== What to work on ==
Copy out, from the data, each line containing the string "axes".

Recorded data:

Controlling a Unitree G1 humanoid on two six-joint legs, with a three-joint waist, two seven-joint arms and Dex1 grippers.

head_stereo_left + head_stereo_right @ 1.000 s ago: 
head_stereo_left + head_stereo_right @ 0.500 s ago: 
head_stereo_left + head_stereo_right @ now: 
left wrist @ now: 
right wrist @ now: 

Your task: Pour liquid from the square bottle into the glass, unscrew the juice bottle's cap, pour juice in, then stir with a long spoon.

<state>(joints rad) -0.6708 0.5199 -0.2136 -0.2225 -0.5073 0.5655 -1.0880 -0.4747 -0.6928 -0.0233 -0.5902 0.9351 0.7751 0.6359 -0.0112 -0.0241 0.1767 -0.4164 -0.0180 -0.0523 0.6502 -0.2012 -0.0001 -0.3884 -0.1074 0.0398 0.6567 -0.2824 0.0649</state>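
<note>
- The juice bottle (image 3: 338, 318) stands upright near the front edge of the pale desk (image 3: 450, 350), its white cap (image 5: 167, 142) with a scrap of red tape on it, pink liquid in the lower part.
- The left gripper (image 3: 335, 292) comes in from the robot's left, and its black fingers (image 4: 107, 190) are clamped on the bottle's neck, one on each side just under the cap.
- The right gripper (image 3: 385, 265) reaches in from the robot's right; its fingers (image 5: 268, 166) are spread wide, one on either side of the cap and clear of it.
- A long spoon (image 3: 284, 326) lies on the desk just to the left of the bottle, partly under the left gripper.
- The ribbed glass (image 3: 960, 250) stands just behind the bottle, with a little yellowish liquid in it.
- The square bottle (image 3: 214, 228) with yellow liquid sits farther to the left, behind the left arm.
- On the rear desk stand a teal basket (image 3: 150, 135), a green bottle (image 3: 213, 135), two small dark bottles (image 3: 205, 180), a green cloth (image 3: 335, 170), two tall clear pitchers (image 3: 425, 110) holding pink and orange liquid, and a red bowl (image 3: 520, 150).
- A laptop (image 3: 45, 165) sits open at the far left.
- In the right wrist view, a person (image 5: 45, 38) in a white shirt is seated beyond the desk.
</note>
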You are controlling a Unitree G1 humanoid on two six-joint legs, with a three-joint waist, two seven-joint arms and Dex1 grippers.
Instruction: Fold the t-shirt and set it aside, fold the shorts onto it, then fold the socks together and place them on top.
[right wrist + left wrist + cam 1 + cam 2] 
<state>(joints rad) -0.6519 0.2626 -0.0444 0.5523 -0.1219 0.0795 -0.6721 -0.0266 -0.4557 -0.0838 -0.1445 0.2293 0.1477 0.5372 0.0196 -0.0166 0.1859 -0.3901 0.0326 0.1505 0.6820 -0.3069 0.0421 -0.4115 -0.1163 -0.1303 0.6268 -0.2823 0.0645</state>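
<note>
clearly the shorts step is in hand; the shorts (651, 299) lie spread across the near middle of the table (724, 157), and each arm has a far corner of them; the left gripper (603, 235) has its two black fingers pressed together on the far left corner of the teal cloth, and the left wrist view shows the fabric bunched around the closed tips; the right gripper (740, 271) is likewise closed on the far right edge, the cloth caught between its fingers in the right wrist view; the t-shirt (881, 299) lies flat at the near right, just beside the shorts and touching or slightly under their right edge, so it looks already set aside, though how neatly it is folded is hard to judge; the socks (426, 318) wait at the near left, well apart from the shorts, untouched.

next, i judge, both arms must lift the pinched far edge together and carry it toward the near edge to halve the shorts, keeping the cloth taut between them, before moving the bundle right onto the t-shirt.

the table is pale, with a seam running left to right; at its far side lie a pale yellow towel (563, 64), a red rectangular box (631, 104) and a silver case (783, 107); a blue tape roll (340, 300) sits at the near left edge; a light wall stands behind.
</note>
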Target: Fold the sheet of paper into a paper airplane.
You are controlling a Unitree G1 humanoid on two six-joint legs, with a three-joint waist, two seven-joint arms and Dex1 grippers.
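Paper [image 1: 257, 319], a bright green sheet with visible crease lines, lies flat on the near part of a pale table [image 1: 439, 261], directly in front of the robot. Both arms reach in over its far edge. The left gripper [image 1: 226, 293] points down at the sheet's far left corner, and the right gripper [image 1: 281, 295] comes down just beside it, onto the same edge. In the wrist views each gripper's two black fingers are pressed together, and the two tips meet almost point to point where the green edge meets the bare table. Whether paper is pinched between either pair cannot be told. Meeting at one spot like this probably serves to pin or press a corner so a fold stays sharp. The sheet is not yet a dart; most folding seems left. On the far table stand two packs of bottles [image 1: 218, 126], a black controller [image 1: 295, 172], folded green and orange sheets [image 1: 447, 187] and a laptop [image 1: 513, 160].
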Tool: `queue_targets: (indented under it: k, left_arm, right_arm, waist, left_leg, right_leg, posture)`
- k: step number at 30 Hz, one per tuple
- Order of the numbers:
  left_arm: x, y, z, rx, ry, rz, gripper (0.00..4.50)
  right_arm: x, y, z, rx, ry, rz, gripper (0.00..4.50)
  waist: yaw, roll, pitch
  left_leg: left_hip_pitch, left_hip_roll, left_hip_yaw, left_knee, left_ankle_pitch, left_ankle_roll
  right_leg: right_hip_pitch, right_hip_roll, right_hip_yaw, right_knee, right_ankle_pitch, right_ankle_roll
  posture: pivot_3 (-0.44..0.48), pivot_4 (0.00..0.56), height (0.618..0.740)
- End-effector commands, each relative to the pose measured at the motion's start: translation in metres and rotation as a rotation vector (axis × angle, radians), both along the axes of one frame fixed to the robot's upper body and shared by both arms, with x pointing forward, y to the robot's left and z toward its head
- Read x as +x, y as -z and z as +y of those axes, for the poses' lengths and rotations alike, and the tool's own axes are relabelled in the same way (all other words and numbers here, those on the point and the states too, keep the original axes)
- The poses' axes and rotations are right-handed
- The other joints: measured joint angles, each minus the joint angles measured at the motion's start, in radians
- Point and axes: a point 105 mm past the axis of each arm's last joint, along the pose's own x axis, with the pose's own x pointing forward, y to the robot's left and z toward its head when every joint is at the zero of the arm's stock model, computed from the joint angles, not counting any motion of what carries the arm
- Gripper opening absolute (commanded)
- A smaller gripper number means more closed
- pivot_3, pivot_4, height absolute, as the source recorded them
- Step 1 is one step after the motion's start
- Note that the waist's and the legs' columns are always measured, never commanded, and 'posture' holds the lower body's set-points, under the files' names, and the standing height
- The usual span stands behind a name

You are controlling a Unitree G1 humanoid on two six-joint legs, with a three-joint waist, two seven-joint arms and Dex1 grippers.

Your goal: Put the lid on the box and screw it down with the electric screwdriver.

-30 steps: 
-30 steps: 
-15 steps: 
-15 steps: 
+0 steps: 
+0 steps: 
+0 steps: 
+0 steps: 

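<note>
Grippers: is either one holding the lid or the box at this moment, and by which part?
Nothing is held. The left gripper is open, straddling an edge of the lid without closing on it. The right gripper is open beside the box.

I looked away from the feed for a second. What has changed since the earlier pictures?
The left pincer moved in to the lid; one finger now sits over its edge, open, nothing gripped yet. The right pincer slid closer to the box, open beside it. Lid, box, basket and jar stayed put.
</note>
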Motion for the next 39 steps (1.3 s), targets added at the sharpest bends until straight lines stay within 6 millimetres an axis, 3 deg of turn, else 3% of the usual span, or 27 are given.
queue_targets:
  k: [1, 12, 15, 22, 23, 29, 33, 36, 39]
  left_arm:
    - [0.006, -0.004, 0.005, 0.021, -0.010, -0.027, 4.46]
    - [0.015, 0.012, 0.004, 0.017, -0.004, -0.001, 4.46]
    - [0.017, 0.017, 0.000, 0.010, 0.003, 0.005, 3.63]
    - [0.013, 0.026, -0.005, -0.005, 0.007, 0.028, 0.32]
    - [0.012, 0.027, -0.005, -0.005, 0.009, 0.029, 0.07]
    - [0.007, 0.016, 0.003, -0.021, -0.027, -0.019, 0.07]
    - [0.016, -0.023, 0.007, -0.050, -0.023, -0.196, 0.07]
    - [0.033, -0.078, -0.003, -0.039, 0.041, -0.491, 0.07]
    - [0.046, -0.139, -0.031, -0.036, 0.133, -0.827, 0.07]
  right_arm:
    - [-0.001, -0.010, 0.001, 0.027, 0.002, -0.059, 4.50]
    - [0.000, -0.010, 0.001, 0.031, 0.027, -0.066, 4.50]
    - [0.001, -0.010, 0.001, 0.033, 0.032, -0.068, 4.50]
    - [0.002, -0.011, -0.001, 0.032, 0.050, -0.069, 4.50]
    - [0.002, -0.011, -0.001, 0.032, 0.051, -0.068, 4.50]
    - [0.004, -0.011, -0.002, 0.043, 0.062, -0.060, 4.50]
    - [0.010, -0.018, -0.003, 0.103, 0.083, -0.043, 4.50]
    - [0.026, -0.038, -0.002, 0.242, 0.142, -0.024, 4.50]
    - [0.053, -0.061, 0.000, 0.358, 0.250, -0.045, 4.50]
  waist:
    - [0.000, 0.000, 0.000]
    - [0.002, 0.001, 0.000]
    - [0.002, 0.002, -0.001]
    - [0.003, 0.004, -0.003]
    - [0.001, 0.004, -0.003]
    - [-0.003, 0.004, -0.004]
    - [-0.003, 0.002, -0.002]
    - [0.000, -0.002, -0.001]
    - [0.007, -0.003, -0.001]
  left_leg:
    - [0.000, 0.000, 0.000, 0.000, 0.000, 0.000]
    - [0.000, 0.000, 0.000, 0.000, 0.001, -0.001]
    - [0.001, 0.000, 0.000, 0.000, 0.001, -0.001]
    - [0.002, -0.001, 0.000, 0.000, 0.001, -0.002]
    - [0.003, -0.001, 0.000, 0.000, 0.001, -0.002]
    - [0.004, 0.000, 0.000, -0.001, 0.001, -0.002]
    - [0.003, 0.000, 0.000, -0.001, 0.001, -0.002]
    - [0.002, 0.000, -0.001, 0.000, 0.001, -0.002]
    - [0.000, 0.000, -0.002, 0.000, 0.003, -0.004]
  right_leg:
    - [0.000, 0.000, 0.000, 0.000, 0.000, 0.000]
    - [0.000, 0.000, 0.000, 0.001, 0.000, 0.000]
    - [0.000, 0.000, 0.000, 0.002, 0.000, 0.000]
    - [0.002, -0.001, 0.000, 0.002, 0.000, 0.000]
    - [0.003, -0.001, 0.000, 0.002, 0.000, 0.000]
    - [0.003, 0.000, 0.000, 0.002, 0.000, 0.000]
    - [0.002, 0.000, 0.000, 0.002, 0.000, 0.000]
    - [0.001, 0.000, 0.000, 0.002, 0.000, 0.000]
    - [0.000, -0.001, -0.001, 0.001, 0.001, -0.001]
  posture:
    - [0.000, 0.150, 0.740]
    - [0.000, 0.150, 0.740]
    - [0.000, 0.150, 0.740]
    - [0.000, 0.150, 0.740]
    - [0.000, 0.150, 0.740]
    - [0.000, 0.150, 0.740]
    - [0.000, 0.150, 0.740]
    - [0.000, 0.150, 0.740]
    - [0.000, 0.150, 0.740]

== Solution to this task ==
- End-effector commands, each relative to the pose measured at the motion's start: translation in metres and rotation as a rotation vector (axis × angle, radians), both along the axes of one frame fixed to the robot's upper body and shared by both arms, with x pointing forward, y to the robot's left and z toward its head
- Read x as +x, y as -z and z as +y of those axes, for the poses' lengths and rotations alike, and the tool's own axes are relabelled in the same way (all other words and numbers here, those on the point and the states too, keep the original axes)
- The poses' axes and rotations are right-handed
- Point and axes: a point 105 mm past the axis of each arm's last joint, along the pose's own x axis, with the pose's own x pointing forward, y to the robot's left and z toward its head when every joint is at the zero of the arm's stock model, computed from the joint angles, not counting any motion of what carries the arm

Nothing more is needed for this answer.